Anne Sofie von Otter Recital, 8/19/2005

Anne Sofie von Otter
Zellerbach Hall, Berkeley, CA
Wednesday, August 19, 2005

Mezzo-soprano Anne Sofie von Otter and pianist Bengt Forsberg returned to the Bay Area on Wednesday, August 19, 2005, with an utterly delightful recital, mostly of song but happily including several piano solos as well. The two make an ideally matched artistic duo, phrasing together as easily and comfortably as breathing, in music as different as Messiaen songs and Broadway tunes. I wish the venue had been smaller than Zellerbach, but von Otter’s directness and intimacy seemed to shrink the place to half its size. She’s a thoroughly honest performer, with every vocal and physical gestures growing naturally from the musical and textual heart of whatever she’s singing, none of it applied after the fact or in a calculating manner.
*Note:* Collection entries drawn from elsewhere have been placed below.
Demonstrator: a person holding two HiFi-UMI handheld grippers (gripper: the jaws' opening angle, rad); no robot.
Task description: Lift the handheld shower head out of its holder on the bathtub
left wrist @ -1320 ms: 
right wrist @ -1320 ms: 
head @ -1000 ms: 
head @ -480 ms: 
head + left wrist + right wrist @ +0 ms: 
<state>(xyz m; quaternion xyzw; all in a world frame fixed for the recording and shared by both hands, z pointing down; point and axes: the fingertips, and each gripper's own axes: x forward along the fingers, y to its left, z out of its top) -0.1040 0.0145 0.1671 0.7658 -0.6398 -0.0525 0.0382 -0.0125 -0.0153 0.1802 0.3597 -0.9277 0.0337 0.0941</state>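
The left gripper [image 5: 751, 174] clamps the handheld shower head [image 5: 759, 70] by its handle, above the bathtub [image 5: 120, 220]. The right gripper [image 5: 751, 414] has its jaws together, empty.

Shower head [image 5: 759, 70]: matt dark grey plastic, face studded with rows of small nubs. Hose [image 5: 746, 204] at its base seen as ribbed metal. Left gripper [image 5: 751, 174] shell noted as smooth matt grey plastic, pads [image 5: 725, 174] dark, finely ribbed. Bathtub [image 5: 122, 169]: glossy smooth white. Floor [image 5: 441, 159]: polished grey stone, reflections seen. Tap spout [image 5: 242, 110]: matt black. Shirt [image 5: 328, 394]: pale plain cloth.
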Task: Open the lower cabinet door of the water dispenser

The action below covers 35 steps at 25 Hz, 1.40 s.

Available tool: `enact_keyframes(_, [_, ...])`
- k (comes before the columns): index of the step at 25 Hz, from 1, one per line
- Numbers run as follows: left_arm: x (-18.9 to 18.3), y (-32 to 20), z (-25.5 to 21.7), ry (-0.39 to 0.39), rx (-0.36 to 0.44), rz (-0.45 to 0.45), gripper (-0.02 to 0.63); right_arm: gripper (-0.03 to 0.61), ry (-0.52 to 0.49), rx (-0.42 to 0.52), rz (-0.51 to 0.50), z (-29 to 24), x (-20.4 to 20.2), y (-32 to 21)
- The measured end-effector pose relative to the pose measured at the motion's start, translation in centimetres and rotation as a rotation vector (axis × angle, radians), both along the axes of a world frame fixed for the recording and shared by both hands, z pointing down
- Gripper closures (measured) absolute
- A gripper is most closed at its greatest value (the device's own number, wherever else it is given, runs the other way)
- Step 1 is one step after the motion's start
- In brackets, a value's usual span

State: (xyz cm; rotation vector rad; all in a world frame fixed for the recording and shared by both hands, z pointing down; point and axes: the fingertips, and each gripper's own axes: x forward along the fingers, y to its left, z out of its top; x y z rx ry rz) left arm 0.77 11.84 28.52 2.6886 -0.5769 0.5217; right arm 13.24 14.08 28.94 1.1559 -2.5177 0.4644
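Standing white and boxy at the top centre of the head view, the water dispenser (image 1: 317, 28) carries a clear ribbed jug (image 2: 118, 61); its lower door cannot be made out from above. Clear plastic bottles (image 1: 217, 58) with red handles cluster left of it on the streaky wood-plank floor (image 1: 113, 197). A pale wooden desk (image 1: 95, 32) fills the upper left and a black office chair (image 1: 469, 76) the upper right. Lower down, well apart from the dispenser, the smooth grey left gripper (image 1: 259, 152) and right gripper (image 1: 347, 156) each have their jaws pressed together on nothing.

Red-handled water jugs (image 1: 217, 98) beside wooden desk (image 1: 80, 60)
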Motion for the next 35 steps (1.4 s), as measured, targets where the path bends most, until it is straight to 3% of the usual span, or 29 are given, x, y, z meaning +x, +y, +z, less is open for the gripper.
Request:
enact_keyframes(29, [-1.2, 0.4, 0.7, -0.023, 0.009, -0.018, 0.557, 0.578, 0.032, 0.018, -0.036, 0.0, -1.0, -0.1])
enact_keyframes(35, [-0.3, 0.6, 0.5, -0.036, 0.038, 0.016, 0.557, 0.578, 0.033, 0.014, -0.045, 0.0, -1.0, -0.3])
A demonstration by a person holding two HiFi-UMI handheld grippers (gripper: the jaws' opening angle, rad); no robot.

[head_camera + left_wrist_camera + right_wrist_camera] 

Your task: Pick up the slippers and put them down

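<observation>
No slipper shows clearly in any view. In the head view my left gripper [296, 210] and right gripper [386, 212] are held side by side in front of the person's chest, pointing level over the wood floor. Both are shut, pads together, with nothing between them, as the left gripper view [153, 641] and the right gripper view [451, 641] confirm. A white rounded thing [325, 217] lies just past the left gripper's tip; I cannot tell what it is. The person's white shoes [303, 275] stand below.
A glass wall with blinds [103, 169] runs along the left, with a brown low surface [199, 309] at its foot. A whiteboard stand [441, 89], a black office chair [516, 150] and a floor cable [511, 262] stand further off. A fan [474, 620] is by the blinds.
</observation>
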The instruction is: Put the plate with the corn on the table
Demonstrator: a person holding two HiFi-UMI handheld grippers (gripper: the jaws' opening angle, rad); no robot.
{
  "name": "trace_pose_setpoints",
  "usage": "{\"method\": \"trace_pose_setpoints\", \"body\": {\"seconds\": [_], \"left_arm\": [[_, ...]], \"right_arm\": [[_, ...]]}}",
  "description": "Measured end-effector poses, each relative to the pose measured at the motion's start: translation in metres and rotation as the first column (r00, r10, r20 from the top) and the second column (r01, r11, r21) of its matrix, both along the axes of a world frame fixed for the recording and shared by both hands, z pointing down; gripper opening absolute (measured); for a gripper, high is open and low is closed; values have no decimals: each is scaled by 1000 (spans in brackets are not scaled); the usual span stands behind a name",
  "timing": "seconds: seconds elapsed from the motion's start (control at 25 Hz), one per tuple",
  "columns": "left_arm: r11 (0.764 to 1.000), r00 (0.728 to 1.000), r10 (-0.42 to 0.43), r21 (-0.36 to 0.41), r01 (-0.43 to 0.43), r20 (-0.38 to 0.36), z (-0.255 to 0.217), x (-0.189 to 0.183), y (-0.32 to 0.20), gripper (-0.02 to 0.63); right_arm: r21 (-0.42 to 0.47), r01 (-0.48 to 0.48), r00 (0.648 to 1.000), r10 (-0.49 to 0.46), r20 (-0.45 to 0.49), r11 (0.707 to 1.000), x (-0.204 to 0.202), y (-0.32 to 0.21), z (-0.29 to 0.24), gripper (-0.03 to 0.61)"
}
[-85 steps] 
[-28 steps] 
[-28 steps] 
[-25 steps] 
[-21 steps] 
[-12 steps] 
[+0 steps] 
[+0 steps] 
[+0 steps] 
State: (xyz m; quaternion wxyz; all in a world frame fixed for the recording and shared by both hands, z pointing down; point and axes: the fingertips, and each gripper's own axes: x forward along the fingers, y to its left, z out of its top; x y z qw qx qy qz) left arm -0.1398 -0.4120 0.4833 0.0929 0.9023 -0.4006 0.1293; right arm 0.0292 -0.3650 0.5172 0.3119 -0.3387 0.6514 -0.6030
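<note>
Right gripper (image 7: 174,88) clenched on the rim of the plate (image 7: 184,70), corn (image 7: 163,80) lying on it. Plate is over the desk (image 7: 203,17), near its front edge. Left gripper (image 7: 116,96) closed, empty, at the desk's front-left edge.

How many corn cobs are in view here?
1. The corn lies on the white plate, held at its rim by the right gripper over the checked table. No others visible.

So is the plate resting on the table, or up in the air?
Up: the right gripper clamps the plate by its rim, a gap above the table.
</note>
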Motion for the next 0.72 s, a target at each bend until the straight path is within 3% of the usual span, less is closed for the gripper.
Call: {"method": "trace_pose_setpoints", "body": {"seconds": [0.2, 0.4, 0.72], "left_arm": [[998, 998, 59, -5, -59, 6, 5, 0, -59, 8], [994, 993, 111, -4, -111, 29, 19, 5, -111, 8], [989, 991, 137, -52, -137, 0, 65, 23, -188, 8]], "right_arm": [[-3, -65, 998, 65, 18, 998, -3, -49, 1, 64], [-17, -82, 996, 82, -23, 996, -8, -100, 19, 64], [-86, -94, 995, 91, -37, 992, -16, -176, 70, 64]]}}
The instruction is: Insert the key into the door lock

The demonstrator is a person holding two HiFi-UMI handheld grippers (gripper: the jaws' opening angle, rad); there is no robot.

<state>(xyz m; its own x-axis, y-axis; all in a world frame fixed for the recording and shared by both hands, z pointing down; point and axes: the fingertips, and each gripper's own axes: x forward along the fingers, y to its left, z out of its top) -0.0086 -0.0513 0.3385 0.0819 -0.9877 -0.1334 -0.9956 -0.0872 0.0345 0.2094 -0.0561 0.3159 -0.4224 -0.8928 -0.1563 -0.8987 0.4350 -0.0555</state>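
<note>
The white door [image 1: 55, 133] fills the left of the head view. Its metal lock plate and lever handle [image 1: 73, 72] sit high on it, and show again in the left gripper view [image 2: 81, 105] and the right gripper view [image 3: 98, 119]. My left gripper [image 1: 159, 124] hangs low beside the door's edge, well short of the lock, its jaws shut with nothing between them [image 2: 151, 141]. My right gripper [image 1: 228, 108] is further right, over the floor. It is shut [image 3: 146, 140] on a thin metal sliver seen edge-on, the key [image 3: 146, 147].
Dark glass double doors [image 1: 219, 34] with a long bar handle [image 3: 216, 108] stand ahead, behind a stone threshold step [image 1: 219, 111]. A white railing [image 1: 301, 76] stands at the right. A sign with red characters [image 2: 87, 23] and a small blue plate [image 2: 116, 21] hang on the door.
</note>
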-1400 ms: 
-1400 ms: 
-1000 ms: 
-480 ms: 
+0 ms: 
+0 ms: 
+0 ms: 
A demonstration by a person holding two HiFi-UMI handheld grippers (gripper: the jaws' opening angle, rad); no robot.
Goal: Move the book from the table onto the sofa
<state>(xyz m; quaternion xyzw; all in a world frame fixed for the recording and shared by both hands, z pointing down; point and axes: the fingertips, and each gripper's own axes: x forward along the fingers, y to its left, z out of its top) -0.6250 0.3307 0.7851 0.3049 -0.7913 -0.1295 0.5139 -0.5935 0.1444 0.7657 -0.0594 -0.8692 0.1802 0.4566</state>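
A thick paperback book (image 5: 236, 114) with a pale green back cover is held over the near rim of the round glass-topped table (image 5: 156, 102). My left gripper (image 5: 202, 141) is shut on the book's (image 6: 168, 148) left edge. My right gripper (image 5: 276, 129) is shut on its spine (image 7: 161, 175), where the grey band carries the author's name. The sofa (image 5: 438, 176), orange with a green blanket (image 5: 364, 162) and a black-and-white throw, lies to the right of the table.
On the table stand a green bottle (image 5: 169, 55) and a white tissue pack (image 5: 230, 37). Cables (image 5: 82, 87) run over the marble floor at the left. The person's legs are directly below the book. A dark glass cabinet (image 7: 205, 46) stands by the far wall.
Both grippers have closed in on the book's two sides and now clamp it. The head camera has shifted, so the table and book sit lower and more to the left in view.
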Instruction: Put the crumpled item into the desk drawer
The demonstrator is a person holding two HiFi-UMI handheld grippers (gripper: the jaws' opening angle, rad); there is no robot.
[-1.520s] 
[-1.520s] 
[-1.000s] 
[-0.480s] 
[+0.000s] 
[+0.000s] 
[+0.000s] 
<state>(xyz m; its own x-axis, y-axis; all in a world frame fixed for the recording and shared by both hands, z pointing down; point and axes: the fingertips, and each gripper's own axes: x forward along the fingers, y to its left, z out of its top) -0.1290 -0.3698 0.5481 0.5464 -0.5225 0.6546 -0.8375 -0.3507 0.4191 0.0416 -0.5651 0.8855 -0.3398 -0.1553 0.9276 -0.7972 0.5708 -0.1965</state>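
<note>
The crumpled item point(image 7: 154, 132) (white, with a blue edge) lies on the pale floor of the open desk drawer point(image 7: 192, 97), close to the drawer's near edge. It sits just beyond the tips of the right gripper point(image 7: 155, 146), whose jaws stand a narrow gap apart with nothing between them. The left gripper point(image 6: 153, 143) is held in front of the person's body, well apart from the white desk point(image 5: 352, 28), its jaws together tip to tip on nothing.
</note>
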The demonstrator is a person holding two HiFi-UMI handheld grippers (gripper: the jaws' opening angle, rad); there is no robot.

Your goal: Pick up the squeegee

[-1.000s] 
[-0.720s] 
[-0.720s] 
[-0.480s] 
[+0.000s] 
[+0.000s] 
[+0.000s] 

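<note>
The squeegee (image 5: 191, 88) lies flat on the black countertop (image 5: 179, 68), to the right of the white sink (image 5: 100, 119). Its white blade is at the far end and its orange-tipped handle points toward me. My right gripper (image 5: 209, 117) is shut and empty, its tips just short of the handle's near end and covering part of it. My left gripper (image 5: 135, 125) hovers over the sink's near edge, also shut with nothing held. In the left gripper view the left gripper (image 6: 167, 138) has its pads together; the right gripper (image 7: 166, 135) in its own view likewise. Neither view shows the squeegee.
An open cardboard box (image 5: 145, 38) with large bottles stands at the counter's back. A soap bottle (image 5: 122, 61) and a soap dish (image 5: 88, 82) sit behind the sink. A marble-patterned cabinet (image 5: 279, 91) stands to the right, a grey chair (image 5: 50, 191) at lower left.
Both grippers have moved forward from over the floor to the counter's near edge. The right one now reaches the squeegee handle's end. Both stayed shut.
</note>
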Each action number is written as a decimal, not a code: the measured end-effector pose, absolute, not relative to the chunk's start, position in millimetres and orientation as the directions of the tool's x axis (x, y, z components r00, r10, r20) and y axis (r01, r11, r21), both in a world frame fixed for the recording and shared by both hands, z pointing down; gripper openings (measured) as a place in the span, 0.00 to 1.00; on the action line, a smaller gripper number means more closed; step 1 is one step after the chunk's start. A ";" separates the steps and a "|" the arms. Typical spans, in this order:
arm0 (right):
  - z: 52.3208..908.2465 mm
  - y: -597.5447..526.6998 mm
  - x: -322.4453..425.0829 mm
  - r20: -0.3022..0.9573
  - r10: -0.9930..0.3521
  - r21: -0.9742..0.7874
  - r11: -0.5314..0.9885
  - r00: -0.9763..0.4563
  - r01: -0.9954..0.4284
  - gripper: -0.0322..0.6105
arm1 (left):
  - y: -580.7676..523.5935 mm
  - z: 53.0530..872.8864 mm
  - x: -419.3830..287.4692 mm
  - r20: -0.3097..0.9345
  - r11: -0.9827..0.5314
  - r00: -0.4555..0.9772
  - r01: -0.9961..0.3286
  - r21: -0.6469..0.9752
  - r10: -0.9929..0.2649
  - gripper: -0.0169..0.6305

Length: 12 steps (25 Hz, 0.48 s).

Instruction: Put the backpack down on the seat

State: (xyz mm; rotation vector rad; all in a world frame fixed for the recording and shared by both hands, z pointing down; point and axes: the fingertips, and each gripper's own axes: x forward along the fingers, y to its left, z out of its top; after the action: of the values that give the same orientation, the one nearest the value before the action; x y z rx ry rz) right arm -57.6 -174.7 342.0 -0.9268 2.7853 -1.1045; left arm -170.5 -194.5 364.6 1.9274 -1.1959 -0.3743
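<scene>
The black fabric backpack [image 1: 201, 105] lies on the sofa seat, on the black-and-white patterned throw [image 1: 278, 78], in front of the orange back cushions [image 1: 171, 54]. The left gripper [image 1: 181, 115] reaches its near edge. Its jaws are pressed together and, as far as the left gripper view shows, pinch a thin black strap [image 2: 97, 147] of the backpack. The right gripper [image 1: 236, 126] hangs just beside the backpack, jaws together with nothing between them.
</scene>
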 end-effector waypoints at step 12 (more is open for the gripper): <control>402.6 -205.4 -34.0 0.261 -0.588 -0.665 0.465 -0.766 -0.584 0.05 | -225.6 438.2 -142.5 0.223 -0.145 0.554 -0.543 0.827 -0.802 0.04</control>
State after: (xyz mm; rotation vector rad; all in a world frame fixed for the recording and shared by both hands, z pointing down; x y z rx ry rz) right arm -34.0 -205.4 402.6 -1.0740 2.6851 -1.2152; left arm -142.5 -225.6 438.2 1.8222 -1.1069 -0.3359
The duo opened with sets of songs by Jean Sibelius and a Swedish contemporary of Sibelius’s, Wilhelm Peterson-Berger. Von Otter spoke to the audience about Peterson-Berger, with whose name and music Americans are unlikely to be familiar. She said he was a fierce music critic whose music was in a folk style similar to Grieg’s. Certainly the texts of his op. 12 songs (“Marits visor”) had some folkish charm, full of calves and ducklings and talking cats who steal cream and fish, but the musical settings were rather more sophisticated than that, especially the gently rocking “Holder du af mig” (“If you love me”). To Sibelius’s “Hertig Magnus” (“Duke Magnus”), in which a Duke is lured from his castle by a water-nymph (he survives), and “Kaiutar” (“The Echo-Nymph”), about a nymph abandoned by her lover, von Otter brought the opera singer’s dramatic power magically to bear, in two splendid pieces of story-telling. 

The recital then shifted in time and place to 20th century France; while von Otter took a short break, Forsberg spoke about and then played Henri Dutilleux’s 1988 Prelude No. 3: “Le Jeu des Contraires.” “It’s a beautiful score to look at,” he said, because of the contrary motion in the two hands. It’s a beautiful score to hear, as well, with its gentle Stravinskian harmonies, as much parallel as contrary motion, gorgeous clouds of sound, and many pedal effects spectacularly rendered. For all of this, his articulation was perfectly, paradoxically, clear. 

Von Otter then returned for three Messiaen songs. Composed when Messiaen was only 22, to texts by himself and his mother, the poet Cécile Sauvage, the songs are a far cry from the mysticism and bird song of Messiaen’s mature style. Still, they’re written with staggering confidence for so young a composer. Von Otter brought a fierce, yet restrained, passion to the songs, with sovereign dynamic control and enormous variety in her vibrato. The first half of the recital closed with three songs by Reynaldo Hahn. The first of these, in a ripe salon style, suitably brought a richer, warmer tone from von Otter than the other songs, which were pastiches of Baroque style. 

Of all the songs on the program, only “Wenn mein Schatz Hochzeit macht” (“When my darling has her wedding day”), the first song in Mahler’s Songs of a Wayfarer, was less than fully successful. Von Otter’s bright mezzo contains all the colors of sunshine and moonlight – but this song wants the kind of tragic depth best provided by a true contralto. The remaining songs in the cycle were more naturally suited to her vocal character, especially the initially-ebullient “Ging heut Morgen übers Felt” (“I walked the fields this morning”). Forsberg followed with a pair of Grieg piano works from the opposite ends of the composer’s career; the earlier, from his Op. 1 piano pieces, might almost have been by Brahms. 

The concert closed with groups of English and Irish folksong settings by, respectively, Percy Grainger and Howard Ferguson. I always worry when I see texts in English dialect, or with too many “drinkin”s or “milkin”s, in the program for a song recital, but these settings ranged from the competent to the magical, and von Otter and Forsberg’s respectful presentation kept them from being any kind of comedown from the preceding Mahler. Pride of place would go to Grainger’s sweet “British Waterside,” the pure simplicity of Ferguson’s “Calen-o,” and his jaunty and rustic “I’m from over the mountain.”

The encores were a Swedish folksong and a delightfully jazzy and theatrical performance of Jerome Kern’s “Pick Yourself Up.”